:: What is being asked ::
Please output every line of the material as it stands, without the pictures.

:: Exercise data ::

_ _ _

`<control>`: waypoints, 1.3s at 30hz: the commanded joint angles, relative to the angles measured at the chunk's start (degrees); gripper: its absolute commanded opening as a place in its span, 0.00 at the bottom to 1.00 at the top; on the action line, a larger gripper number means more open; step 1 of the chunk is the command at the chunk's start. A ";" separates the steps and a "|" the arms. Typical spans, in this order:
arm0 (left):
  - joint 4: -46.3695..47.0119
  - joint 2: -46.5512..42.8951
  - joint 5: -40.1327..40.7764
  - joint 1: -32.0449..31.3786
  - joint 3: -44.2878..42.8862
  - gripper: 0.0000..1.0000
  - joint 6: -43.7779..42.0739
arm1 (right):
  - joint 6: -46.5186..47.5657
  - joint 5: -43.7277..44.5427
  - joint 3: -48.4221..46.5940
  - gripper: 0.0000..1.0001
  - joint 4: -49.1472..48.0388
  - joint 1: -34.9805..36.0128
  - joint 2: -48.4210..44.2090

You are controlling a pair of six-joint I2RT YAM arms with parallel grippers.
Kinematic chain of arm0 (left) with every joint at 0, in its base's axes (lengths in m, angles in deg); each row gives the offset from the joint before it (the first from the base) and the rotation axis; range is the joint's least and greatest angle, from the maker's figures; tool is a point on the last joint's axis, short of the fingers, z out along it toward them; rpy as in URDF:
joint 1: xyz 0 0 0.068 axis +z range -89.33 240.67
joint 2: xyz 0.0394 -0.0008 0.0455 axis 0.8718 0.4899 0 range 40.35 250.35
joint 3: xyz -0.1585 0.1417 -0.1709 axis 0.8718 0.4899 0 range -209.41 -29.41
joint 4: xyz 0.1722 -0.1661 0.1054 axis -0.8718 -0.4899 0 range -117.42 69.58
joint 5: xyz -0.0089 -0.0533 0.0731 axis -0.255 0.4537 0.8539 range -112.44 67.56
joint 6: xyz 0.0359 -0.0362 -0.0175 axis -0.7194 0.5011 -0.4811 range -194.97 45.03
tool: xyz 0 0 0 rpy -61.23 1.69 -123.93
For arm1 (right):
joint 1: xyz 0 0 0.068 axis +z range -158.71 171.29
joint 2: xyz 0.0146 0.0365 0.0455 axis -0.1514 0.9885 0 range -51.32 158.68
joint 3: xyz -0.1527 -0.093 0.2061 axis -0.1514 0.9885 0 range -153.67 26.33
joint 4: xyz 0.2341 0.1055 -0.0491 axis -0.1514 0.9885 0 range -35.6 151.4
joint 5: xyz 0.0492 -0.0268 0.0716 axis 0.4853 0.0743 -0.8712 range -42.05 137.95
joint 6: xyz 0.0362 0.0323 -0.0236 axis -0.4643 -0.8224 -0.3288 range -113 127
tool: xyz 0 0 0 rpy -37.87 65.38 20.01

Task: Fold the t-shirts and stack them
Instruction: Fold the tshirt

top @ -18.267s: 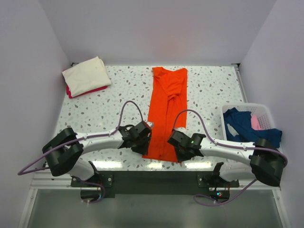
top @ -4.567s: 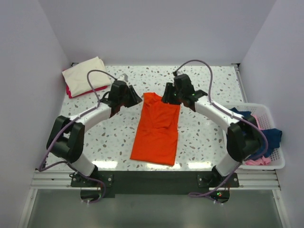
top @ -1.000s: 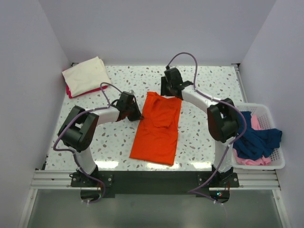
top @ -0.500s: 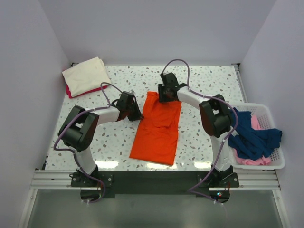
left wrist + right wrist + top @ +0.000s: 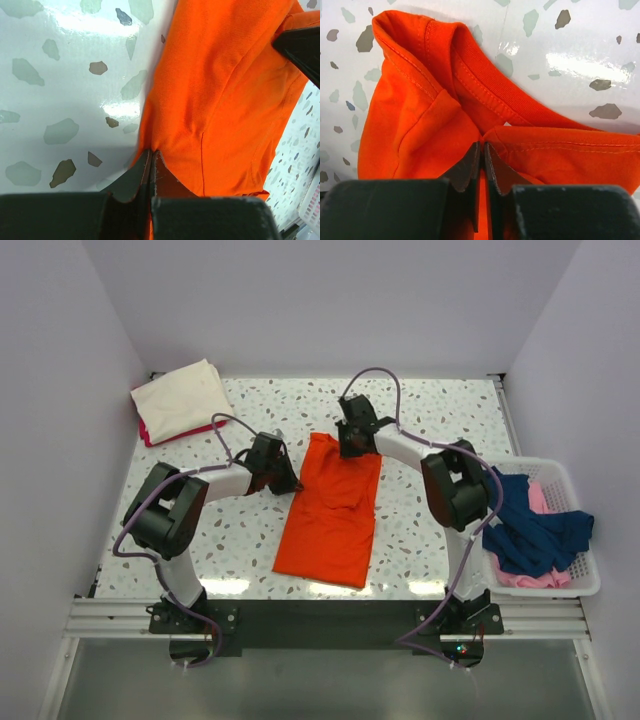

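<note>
An orange t-shirt (image 5: 330, 510) lies folded into a long strip in the middle of the table, collar end at the far side. My left gripper (image 5: 288, 483) is at the shirt's left edge near the top, shut on that edge (image 5: 151, 152). My right gripper (image 5: 354, 444) is at the far end, shut on a fold of the fabric just below the collar (image 5: 482, 146). The collar band (image 5: 485, 95) curves just ahead of the right fingers. A folded cream shirt (image 5: 183, 397) lies on a red one at the far left corner.
A white basket (image 5: 560, 585) at the right edge holds blue (image 5: 530, 525) and pink garments. Walls close in the table on the left, far and right sides. The right arm's cable arches above the far end of the shirt.
The right gripper has come down from just beyond the collar onto the shirt's far end and closed there. The left gripper and the shirt have stayed put.
</note>
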 commanded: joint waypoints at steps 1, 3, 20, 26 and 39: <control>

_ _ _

:: Task output ::
`<control>`: waypoints, 1.3s at 30hz: the commanded joint angles, relative to the angles measured at the chunk's start (degrees); gripper: its absolute commanded opening as a place in its span, 0.00 at the bottom to 1.00 at the top; on the action line, a larger gripper number means more open; step 1 of the chunk is the command at the chunk's start. A ";" separates the steps and a "|" the arms. Typical spans, in this order:
arm0 (left):
  - joint 4: -46.3695..47.0119
  - joint 2: -46.5512..42.8951
  - joint 5: -40.1327..40.7764
  - joint 1: -32.0449..31.3786
  - joint 3: -44.2878..42.8862
  - gripper: 0.0000..1.0000
  - joint 6: -43.7779..42.0739
arm1 (right):
  - joint 6: -46.5186..47.5657
  - joint 5: -43.7277..44.5427
  - joint 3: -48.4221..46.5940
  - gripper: 0.0000..1.0001
  - joint 4: -49.1472..48.0388
  - joint 1: -34.9805..36.0128
  - joint 2: -48.4210..44.2090

You are controlling a pair of six-joint I2RT YAM arms with parallel grippers.
Kinematic chain of arm0 (left) with every joint at 0, in its base's axes (lengths in m, angles in deg); each row gives the offset from the joint before it (the first from the base) and the rotation axis; range is the joint's least and greatest angle, from the maker's figures; tool is a point on the last joint's axis, short of the fingers, z out along it toward them; rpy as in URDF:
joint 1: xyz 0 0 0.068 axis +z range -89.33 240.67
joint 2: xyz 0.0394 -0.0008 0.0455 axis 0.8718 0.4899 0 range 40.35 250.35
joint 3: xyz -0.1585 0.1417 -0.1709 axis 0.8718 0.4899 0 range -209.41 -29.41
joint 4: xyz 0.1722 -0.1661 0.1054 axis -0.8718 -0.4899 0 range -117.42 69.58
joint 5: xyz -0.0089 -0.0533 0.0731 axis -0.255 0.4537 0.8539 range -112.44 67.56
joint 6: xyz 0.0359 -0.0362 -0.0175 axis -0.7194 0.5011 -0.4811 range -194.97 45.03
tool: xyz 0 0 0 rpy -61.23 1.69 -123.93
For arm1 (right):
joint 1: xyz 0 0 0.068 axis +z range -158.71 171.29
joint 2: xyz 0.0146 0.0365 0.0455 axis -0.1514 0.9885 0 range -51.32 158.68
joint 3: xyz -0.1527 -0.093 0.2061 axis -0.1514 0.9885 0 range -153.67 26.33
joint 4: xyz 0.2341 0.1055 -0.0491 axis -0.1514 0.9885 0 range -35.6 151.4
joint 5: xyz 0.0492 -0.0268 0.0716 axis 0.4853 0.0743 -0.8712 range -42.05 137.95
joint 6: xyz 0.0362 0.0323 -0.0236 axis -0.4643 -0.8224 -0.3288 range -113 127
tool: xyz 0 0 0 rpy -37.87 65.38 20.01

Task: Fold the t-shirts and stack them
Instruction: Fold the tshirt

top @ -18.267s: 
top @ -4.567s: 
top @ -1.000s: 
top @ -0.500s: 
left wrist + right wrist + top @ +0.000s: 

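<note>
An orange t-shirt (image 5: 330, 510) lies folded into a long strip in the middle of the table, collar end at the far side. My left gripper (image 5: 288, 483) is at the shirt's left edge near the top, shut on that edge (image 5: 151, 152). My right gripper (image 5: 354, 444) is at the far end, shut on a fold of the fabric just below the collar (image 5: 482, 146). The collar band (image 5: 485, 95) curves just ahead of the right fingers. A folded cream shirt (image 5: 183, 397) lies on a red one at the far left corner.
A white basket (image 5: 560, 585) at the right edge holds blue (image 5: 530, 525) and pink garments. Walls close in the table on the left, far and right sides. The right arm's cable arches above the far end of the shirt.
The right gripper has come down from just beyond the collar onto the shirt's far end and closed there. The left gripper and the shirt have stayed put.
</note>
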 commanded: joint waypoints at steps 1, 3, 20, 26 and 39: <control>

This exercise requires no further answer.